The search will consider both internal and external candidates to helm the world’s largest technology company by revenue.
A number of names have already been floated by analysts as candidates for HP’s top job, though the company said it will not comment on the process or potential successors.
Analysts say possible candidates include HP’s PC division chief Todd Bradley, EMC’s Pat Gelsinger, IBM’s Steve Mills, Microsoft’s Stephen Elop and Motorola’s Greg Brown.
HP announced Hurd’s resignation on Aug. 6. The company said Hurd filed inaccurate expense reports related to a female marketing contractor, Jodie Fisher, who worked for Hurd’s office from 2007 through 2009.
Hurd, 53, has been credited with turning around HP after he took the CEO post in 2005, cutting costs and diversifying its revenue base.
The company is scheduled to host an analyst meeting in late September, and some HP watchers believe the company may try to bring a new chief onboard by then, which would mean a very rapid search by industry standards.
In 2005, Hurd was plucked from relative obscurity at NCR and given the top job at HP.
That hunt was conducted extremely quickly, according to a source familiar with the matter. A typical search of that kind generally takes four months, this person said, but Hurd came on board seven weeks after HP parted ways with Carly Fiorina in February of 2005.

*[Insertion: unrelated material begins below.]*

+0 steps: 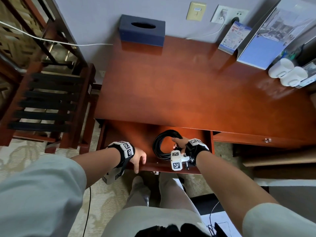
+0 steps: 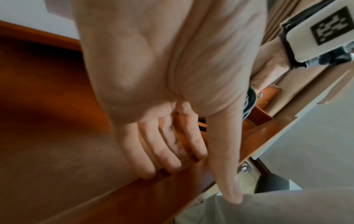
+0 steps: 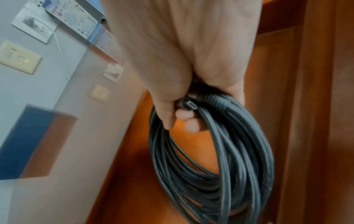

The source said the shortlist in 2005 had five or six names.
This person estimated HP would spend around $1 million on the search for Hurd’s successor, based on the cost of similar searches.
HP’s board named director John Hammergren to chair the search committee. The committee also includes directors Marc Andreessen, Laurence Babbio Jr., and Joel Hyatt.
Hammergren said in a statement that the group is aiming to conduct a “swift, thorough and confidential search process.”
Separately, HP named former Bloomberg News correspondent Connie Guglielmo to lead corporate communications.
Shares of HP closed up 1.3 percent at $41.36 on the New York Stock Exchange.